(RECORDS PROVIDED begins)

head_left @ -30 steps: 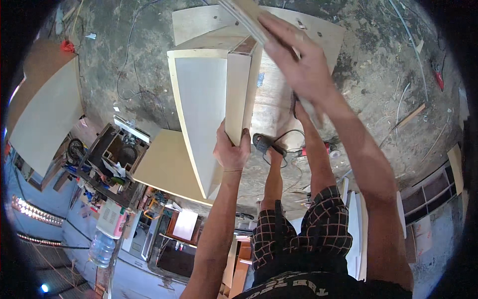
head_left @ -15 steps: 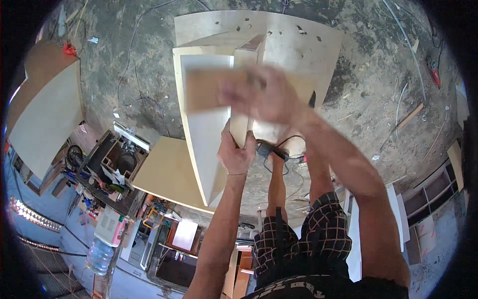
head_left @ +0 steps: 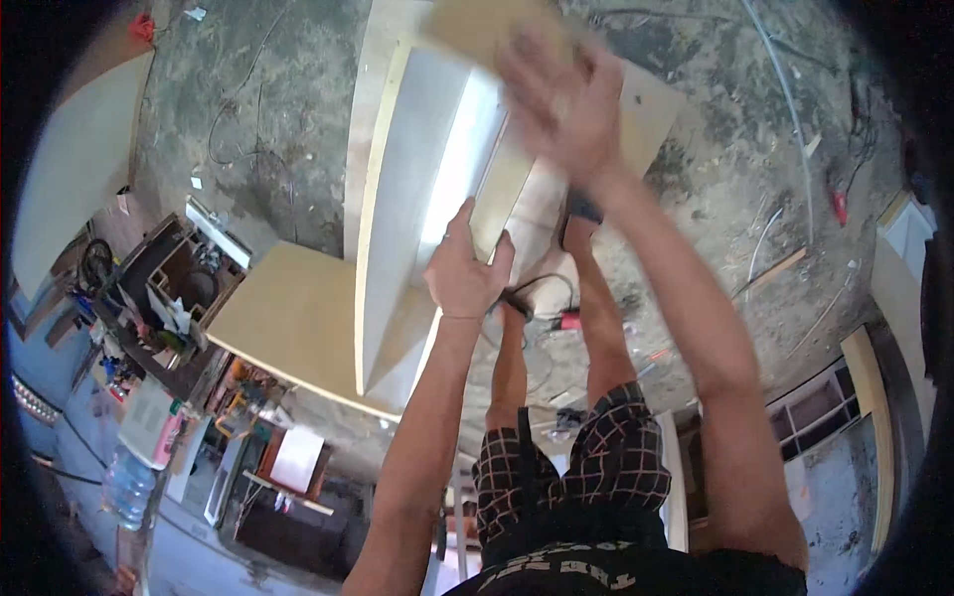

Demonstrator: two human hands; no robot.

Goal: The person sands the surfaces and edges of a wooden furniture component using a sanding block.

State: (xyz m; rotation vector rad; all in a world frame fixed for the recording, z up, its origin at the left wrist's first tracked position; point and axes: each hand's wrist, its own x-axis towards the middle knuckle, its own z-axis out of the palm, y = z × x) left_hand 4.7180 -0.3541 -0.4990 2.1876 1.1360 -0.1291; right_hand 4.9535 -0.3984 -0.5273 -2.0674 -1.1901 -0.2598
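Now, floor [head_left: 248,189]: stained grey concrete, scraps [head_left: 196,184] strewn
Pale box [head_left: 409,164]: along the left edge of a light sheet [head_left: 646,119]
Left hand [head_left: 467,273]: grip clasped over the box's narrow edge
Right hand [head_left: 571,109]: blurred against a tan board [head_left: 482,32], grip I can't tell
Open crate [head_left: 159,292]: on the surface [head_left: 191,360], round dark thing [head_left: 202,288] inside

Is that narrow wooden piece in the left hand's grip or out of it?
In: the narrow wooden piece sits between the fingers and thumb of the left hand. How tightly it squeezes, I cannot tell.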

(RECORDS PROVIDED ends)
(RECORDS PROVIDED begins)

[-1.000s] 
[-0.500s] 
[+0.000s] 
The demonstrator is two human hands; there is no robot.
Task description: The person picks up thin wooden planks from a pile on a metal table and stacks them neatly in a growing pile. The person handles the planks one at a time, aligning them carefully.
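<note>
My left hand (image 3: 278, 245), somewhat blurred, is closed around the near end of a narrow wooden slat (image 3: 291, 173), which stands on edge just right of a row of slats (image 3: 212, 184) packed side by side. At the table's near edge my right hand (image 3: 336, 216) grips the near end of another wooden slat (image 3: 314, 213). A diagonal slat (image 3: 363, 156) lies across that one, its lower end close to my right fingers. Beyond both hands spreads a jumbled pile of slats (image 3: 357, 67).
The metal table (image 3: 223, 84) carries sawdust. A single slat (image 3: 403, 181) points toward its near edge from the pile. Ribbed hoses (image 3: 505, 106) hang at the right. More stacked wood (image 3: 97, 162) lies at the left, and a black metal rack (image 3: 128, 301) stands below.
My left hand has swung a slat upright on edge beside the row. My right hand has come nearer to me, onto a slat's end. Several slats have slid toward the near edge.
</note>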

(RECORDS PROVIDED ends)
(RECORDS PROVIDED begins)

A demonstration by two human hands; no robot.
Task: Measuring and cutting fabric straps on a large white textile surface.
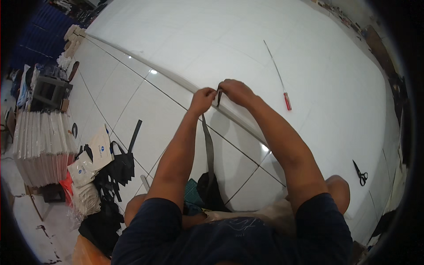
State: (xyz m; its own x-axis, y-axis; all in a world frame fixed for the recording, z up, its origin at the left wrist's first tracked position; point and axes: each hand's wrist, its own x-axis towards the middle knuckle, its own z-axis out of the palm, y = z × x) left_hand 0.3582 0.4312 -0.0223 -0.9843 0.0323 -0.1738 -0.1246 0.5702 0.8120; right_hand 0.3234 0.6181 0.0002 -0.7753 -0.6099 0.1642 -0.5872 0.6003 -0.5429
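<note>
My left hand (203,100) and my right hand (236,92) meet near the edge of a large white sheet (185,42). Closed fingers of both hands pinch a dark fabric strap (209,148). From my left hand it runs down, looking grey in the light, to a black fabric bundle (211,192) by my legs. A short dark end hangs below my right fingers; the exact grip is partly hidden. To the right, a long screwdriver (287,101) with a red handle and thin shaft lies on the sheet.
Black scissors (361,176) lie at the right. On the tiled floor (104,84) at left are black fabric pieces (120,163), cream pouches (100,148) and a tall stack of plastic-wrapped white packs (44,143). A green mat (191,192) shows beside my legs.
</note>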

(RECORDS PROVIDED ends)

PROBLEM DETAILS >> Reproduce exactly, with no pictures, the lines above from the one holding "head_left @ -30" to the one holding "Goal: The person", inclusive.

RESPONSE AREA >>
head_left @ -30 steps: 
head_left @ -15 steps: 
head_left @ +0 steps: 

Demonstrator: two human hands; no robot.

Goal: The person sands the surfaces and edges of a wooden furniture component using a sanding block.

This exercise has been fully answered.